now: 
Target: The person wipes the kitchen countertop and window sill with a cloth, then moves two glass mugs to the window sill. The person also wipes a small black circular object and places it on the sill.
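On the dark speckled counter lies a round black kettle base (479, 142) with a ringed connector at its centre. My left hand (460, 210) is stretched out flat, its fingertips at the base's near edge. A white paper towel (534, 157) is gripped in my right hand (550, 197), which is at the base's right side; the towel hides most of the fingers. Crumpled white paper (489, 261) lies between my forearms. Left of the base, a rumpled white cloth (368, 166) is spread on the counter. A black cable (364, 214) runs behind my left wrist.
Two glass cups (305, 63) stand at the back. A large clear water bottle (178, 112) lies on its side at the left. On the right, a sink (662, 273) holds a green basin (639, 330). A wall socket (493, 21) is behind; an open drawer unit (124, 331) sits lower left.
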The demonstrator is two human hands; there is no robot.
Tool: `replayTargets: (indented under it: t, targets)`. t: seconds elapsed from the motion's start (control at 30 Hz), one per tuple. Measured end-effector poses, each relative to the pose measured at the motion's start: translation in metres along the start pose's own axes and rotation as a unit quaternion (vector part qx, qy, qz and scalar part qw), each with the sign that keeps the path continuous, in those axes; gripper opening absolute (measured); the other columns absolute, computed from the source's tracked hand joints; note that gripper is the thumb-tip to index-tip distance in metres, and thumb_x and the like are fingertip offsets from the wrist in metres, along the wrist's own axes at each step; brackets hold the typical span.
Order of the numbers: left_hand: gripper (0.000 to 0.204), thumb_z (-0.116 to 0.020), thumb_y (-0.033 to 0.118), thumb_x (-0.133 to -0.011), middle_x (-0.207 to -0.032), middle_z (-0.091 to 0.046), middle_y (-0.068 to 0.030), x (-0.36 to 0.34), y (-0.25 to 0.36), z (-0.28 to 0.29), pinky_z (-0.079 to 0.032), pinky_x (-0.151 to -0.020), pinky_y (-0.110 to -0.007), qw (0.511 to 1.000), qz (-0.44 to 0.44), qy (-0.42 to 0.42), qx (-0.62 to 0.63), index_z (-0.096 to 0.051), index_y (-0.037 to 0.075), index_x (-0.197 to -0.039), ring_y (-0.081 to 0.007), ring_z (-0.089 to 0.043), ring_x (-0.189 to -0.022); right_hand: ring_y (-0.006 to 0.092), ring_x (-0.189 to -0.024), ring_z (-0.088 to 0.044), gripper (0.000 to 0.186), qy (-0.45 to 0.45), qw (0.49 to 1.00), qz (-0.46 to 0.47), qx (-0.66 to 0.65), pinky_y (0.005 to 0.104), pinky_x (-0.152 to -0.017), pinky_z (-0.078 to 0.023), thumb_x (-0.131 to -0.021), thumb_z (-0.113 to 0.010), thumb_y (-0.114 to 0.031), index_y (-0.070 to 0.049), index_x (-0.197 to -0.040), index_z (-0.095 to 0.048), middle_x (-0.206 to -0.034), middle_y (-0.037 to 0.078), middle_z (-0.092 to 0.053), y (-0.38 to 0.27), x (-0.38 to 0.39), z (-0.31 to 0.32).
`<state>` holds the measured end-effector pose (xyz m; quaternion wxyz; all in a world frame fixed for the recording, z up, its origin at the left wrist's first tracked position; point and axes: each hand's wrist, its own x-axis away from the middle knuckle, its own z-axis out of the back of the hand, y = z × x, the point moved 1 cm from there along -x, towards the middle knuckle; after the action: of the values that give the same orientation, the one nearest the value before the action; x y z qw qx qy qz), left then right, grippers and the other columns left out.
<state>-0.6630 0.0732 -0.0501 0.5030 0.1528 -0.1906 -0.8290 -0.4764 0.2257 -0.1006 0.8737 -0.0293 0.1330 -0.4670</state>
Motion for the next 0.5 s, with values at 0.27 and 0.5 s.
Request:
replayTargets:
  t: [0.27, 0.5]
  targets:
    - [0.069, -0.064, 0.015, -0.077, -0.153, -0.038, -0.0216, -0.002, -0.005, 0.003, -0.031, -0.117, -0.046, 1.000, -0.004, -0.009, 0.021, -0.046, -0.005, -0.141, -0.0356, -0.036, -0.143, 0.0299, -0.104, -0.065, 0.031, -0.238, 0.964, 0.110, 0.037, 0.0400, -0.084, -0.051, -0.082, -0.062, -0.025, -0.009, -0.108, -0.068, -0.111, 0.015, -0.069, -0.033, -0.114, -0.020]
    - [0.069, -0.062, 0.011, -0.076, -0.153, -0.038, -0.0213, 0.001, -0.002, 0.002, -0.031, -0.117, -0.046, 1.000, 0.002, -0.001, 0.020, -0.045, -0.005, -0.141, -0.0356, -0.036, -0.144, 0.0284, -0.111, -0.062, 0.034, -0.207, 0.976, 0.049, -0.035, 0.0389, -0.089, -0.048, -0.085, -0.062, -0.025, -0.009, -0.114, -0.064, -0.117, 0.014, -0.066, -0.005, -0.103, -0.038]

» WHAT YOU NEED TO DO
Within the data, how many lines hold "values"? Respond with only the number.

» RESULT OF THIS TASK
2